The Stanthorpe piano teacher has trained a generation or two of young players but she also loves singing. Travelling the world with her partner, Gino Zanatta, the pair would often burst into song.
"We would see something that reminded us of a song,” she said.
"We'd start up and other people would join in.”
They sang in the fields of Canada where Jeanene had gone to see the location of a loved book, Anne of Green Gables and in churches in England and at Gino's funeral, his two grandsons who had accompanied them on a trip to Fiji included the comment "those two were always singing” in the eulogy.
Music was a hard-won skill for young Jeanene. She was able to ride her bike to piano lessons when the family lived in Coolangatta but they later moved to Thulimbah while setting up an orchard. Young Jeanene had to board in Stanthorpe at the CWA Hostel aand could only go home on weekends.
Even then she knew she wanted to be a music teacher and so she obtained a place at St Catherine's school in Warwick where she did duties around the school in exchange for board. One of those was playing for the kindergarten while the teachers had lunch. At the age of 17 she got the job after the real teacher got sick.
A later job for a tax accountant allowed her to earn money to pay for lessons and exams and as she rode the train from Thulimbah to Warwick, she would study music theory.
"From 11 to 19 years old, I had no time to do anything else,” she said.
"All the other kids were going to dances but I didn't have the dime or the time.”
Married in 1959 and with three children, Rosy, Colin and Jeanette, life on the orchard with its "hard, hard work” also left little time for music.

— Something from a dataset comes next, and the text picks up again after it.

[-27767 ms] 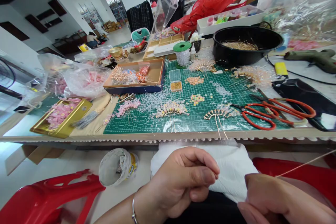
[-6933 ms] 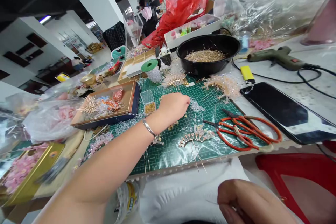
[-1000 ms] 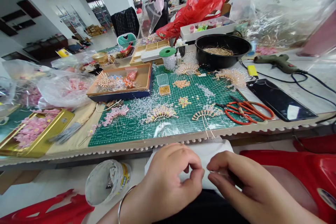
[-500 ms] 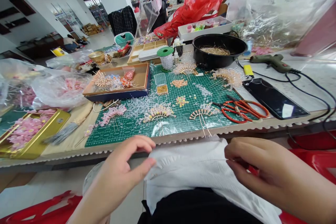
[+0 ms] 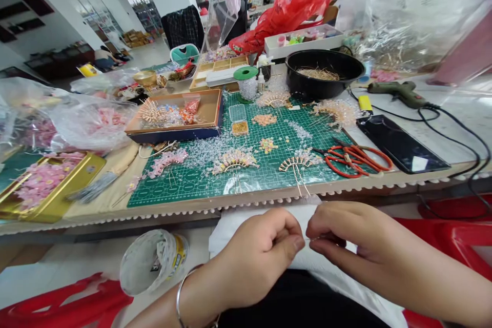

But it was her mother who got her back on track. Telling Jeanene that she was "doing nothing with her music”, she arranged for her to listen to a student.
"She knew I'd get hooked,” she said.
Jeanene then started to take a few students in Thulimbah and also set up a Drama and Music group at the CWA.
But there was room for something else, and Jeanene then studied for a singing diploma. "It was tricky, I had the orchard, three children, a husband but there was no singing teacher here,” she said.
She learnt by using a tape recorder and travelling to have a lesson in Toowoomba when she "hit a blank”.
"I knew enough about music to know what I wanted to sound like,” she said. "I just had to tweak the details.”
Teaching for a living turned out to be necessary when she seperted from her husband after 20 years.
It was while producing Gilbert and Sullivan's The Gondoliers for the Little Theatre that she started working with Gino Zanatta who was sharing the lead roles with his brother.
"I was feeling very lonely and Gino asked me if I'd like to go for a drive,” she said.
"It was a lovely day”.
A "wonderful” relationship lasting 33 years ensured.
And even in the grief of his passing, Jeanene turned back to her music and continues to give lessons.
”It gives me a real purpose in life.” she said.